Shakespeare’s, Sheffield

If I’m honest, I was more interested in the new looking Bar Stewards on the other side of Gibraltar Street. Thing was, it didn’t open until 5.30pm and when we came out again I got outvoted. A pike through the window revealed a selection of quality, progressive cask and keg beers.


Anyway, Shakespeares sounds like a success story to me. It was listed on the Closed pubs (Sheffield) website in 2009 as closed. Thankfully the 1821 coaching inn reopened in 2011 and doesn’t seem to have looked back since and actually wrested the coveted Sheffield CAMRA pub of the Year from it’s near neighbour The Kelham Island Tavern in 2012/13.

I’m glad I didn’t write this up back in early December when I visited with Martin, Simon and Roger. I’d made a start, but there was something … not sure what? Something niggling me, summat I just couldn’t put my finger on. I exchanged views with Sheffieldalepub who thought Shakespeares was their Pub of 2017. They also agreed with me around the presence of a landlord being vital and cited other local (Sheffield) examples.

Revisiting the Place, People, Beer and Time theory in the post about The Angel in Scarbro’ caused the penny to drop. Externally the pub is rather unprepossessing.
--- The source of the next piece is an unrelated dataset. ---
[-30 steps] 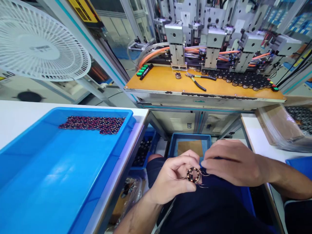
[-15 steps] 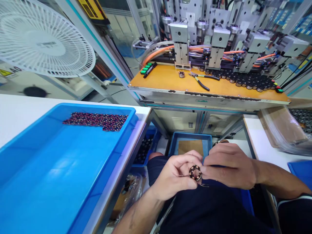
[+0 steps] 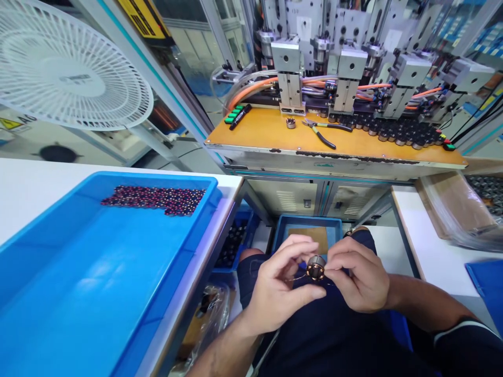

To some the most striking feature is probably the wall art on the gable end and the adjacent derelict plot which reminded me of one of my Grandma’s sayings, ‘you don’t want to be going down there it’s nowt but bomb sites’. Sadly this part of Shalesmoor brought to mind what the old girl meant when she referred to the state of much of post war Sheffield. The old girl could obviously do with a bit of TLC, the Shakespeare, not my Grandma, she’s been gone years now.


The eye catcher for me is the ‘Wards Fine Malt Ales’ lettering on the front of the pub, which is repeated in the stained glass leaded lights of the bar window. Even though the brewery belonged to Vaux when I started drinking it, I was partial to a pint of Septimus Henry Ward’s Best Bitter. I wouldn’t touch any of the Ward’s branded beers with yours now. I believe Robinson’s brew it?

Inside it’s all a bit gloomy, like they’re still on gas lights, there’s not much luxury, in fact it’s all a bit spartan, apart from a very attractive, yet incongruous, French long case clock and a few nicknacks and repro beer signs. Yes, you can sit down, but that’s about as flash as it gets. It felt like it had been shut for donkeys years and then someone had opened it up and just dusted everything off again. I suspect this isn’t far from the truth?


If you like proper old school then this is destination heaven, especially in the bar where there’s some reasonable seating. If you walk round to the nether regions then it all gets a bit austere and studenty.

It might sound like I’m slating the Shakespeare a bit? I’m not actually, it’s got something ..? This brings me back to the, I really need a name for this Place, People, Beer and Time pyramid. Lets forget Time and flatten it into a two dimensional triangle; time is now.

I’ve described the place. People? Defo, it’s got plenty of customers on a cold and dreary late Tuesday afternoon in early December. All decent types, pub folk, a chatty crowd who apart from us, were all sat in, or stood around the bar area which is the centre of attention with it’s nine cask ales on.

Three of us went for Stancil Barnsley Bitter. I was interested to compare it with the one I’d drank in The Wortley Arms towards the end of November? Same decent quality, around NBSS 3.5, if I’m honest I thought The Wortley Arms pint was slightly better, maybe subtly different? Martin gave Shakespeares a good account and rated the ale NBSS 4, suggesting I might be a bit skimpy on my assessment?

Roger went for the Blackjack Stout, similarly declaring it excellent. Both ales were very reasonably priced, the Barnsley Bitter was only £2.60 a pint, the stronger Stout was a bit more expensive, I can’t tell you the exact price because there’s a famous beer writer stood in the middle of the photo!

There’s got to be some contextualisation here. Three pubs in three hundred yards almost, each one with a fine selection of excellent cask ales. Too many beers to keep them properly, some would say. My findings disagree with that, the presence of other customers in these pubs on what elsewhere might be a quiet afternoon in the edgelands of the city centre, confirms these pubs have something worth seeking out.

This brings the Beer element of the triangle firmly into play and underlined my thoughts on the place element (parts within a place); ‘I’m not going in that back bit unless I have to.’ Okay, there’s a time and a ‘wider place’ (geographical) element to all this; in some places day time drinking seems to have gone a bit flat, and if it does occur it happens in places like Wetherspoon’s and their ilk. Not in Sheffield though.

Verdict: Rescued 18th century coaching inn that beyond being clean and tidy appears to have had little interior decoration in a good while, yet manages to be splendid through it’s excellent cask ales and keen patronage.



3 replies »

  1. Different opinions work for me. The Barnsley is a stock bitter, not a big hitter,and I rated the cellarmanship highly. 4 years ago, I did the same. Agree though, the little micro place over the road looked fabulous, as did Sheff that day.